Los Angeles

Vija Celmins, Blackboard Tableau #9, 2007–15, wire, alkyd oil, acrylic, and pastel, wood, found blackboard, each 15 x 10".

Vija Celmins, Blackboard Tableau #9, 2007–15, wire, alkyd oil, acrylic, and pastel, wood, found blackboard, each 15 x 10".

Vija Celmins

Matthew Marks Gallery | 1062 N Orange Grove

Vija Celmins, Blackboard Tableau #9, 2007–15, wire, alkyd oil, acrylic, and pastel, wood, found blackboard, each 15 x 10".

Vija Celmins’s show at Matthew Marks Gallery was her first exhibition of new work in Los Angeles in more than forty years. It represented a kind of homecoming for an artist once closely identified with the University of California, Los Angeles, and the beaches of Venice, which she perennially alludes to in her transcriptions of water into the surface tension of untitled, placeless waves. All eighteen of the paintings, sculptures, and works on paper in the show were made in the past decade, and seven of them were also shown at the New York gallery last spring for her first presentation of new work in nearly seven years. The Los Angeles installation was tight and, as Celmins claimed, “severe,” though not in the sense of being cruel or unadorned; rather, it was acute and uncompromising. People tend to pin the time of Celmins’s toil to something like pictorial meaning. And indeed, the lengthy process by which an image of the heavens becomes Night Sky #24, 2016, a velvety oil on canvas, is revealed in each fleck of light puncturing its opacity—physical cavities, obdurate (because minutely realized) wormholes into the duration of its creation. Yet what this grouping fiercely insisted upon was the solicitation of someone to apprehend it, and thus a privileging of the temporality of looking.

In the other large night skies on view—oils but also exquisite mezzotints—Celmins tended to the respective surfaces, the oils flat but also deep (their physical space being another registration of time) and the prints hovering coincident with the picture plane. Some were so light as to threaten disappearance; others doubled down on the darkness of the cosmos as some impossible limit, formalized perhaps as saturation. Celmins’s gesture toward the unfathomable is not only a formal technique: Appropriated from Sky & Telescope magazine and NASA, these images were procured from sources able to penetrate realms inaccessible to humans. Since 2002, Celmins has also been manipulating such images to create works such as the horizontal Reverse Night Sky #4, 2015–17, another oil on canvas. By inverting the blacks and whites in the picture, Celmins turns the space between celestial bodies into a milky gray, which stands in contrast to the stellar blacks that would otherwise serve as points of illumination. (Beyond this more obvious play with swatches, the monochromatic palette contains multiple layers of vibrant colors that assert their presence from underneath the topcoats upon close inspection.) This reversal achieves a unified field of speckled coordinates, evoking the same confounded sense of orientation that informs her horizonless skyscapes and ocean fields.

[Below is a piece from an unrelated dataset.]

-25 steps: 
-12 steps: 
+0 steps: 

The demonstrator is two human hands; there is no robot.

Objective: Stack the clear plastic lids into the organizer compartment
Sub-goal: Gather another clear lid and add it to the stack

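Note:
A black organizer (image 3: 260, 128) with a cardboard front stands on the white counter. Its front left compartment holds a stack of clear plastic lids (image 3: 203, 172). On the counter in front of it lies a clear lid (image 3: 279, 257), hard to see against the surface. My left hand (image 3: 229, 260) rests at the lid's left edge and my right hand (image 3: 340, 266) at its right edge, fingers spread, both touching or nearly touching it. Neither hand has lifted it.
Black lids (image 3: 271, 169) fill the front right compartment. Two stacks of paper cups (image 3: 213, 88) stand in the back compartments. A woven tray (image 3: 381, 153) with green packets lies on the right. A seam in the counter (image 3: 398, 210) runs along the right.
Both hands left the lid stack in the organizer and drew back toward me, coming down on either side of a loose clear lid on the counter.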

The reversed night skies pressured the viewer to look harder still, not only as a pragmatic way of adapting to the demands of the image, but also to thematize conditions of visibility. The adjacent works, too, required close scrutiny. A diminutive, not-yet-titled painting from 2017–18 bore the fissures of a finely crackled surface, transferred from the veining of a glazed ceramic plate, that evoked the parched vistas of the Mojave Desert or the surface of the moon—two sites that Celmins has similarly depicted. Other works on view were likewise referential, pointing to and in some ways continuing the work Celmins did in the 1970s. Two Stones, 1977/2014–16, for example, draws on To Fix the Image in Memory, 1977–82, for which Celmins collected rocks (made by the cosmos) in New Mexico and fabricated their doubles by hand. The duplicates’ bronze surfaces were painted to register every superficial pockmark and discoloration until the two stones were nearly impossible to tell apart. This process also relates to the newer blackboards—Blackboard Tableau #9, 2007–15, and Blackboard Tableau #14, 2011–15—for which Celmins procured antique writing slates and made pendants that mirror their originals so perfectly that only an errant mark might admit difference, if not priority. Beyond us, and despite the desire for connection that they manifest, each serves as a witness for the other.